Die Feuerwehr Oegenbostel bildete sich in der Schornsteinfegerschule Langenhagen weiter.

Feuerwehr Oegenbostel übt Schornsteinbrandbekämpfung

Oegenbostel/Langenhagen. Zu einer Weiterbildung trafen sich Angehörige der Feuerwehr Oegenbostel in der Landesschornsteinfegerschule in Langenhagen. Unter fachkundiger Anweisung des Schornsteinfegermeisters Siegmund Gonsior erfolgte zunächst eine Einweisung in die verschiedenen Feuerstätten. Hier im Unterrichtsraum sind Brennöfen und Schornsteine aufgebaut, die es dem Absolventen der Ausbildung ermöglichen, eine Feuerstätte von der Sole bis zum Schornsteinkopf kennen zu lernen. Auf Gemeindeebene hat die Ortswehr Oegenbostel die Aufgabe, bei Schornsteinbränden auszurücken. Dies erfordert ein hohes Maß an Fachwissen über die Gefahren eines solchen Brandes. Unvollständig verbrannter Kohlenstoff dehnt sich um das Siebenfache aus und setzt den Schornstein zu. Bei Brenntemperaturen um 800 Grad Celsius und verminderter Luftzufuhr entzündet sich der dadurch entstandene Ruß. Löschen mit Wasser würde den Schornstein sprengen. Hier kann nur mit dem Kehrgerät gearbeitet werden, um den Zug von den brennbaren Stoffen zu befreien. Ein kontrolliertes Ausbrennen wäre zu gefährlich, der Schornstein könnte reißen.
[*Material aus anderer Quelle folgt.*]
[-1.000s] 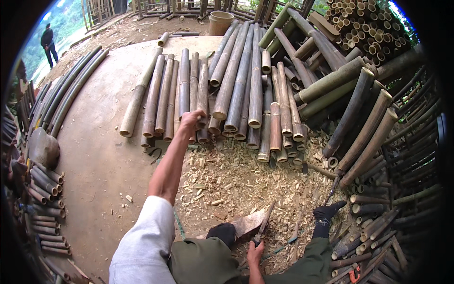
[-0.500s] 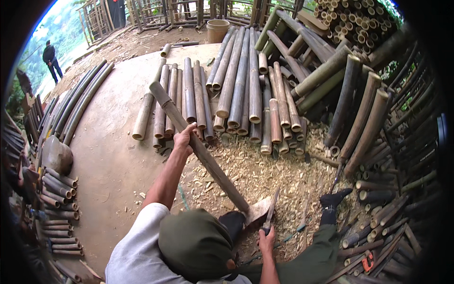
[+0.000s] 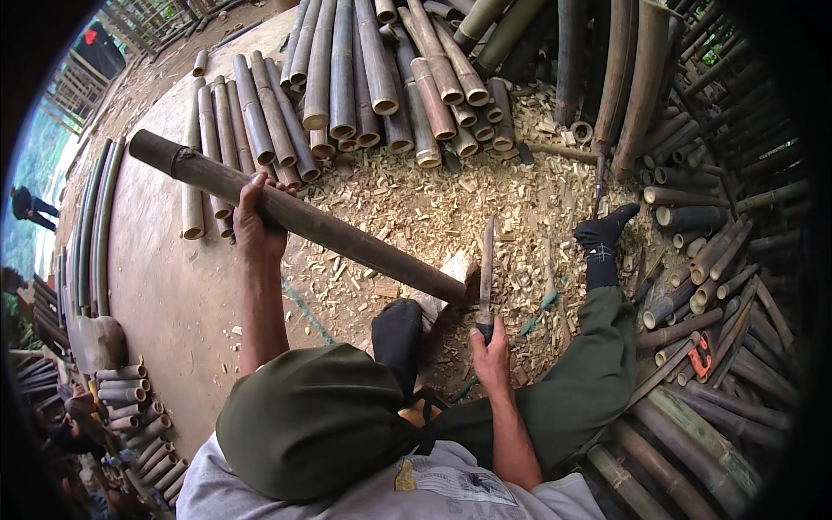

Nachdem die Feuerwehrangehörigen verschiedene Brandszenarien durchgeprobt hatten, wurde im Anschluss die neue Drehleiter der Langenhagener Feuerwehr in Augenschein genommen und ausgiebig erprobt. Denn im Bedarfsfall wird auch mittels Drehleiter gearbeitet, wenn es nicht möglich ist, über den Dachstuhl an den Schornstein heranzukommen. Man kam überein, dass es eine sehr gelungene Veranstaltung war und alle sich gern erneut zur Weiterbildung treffen wollen.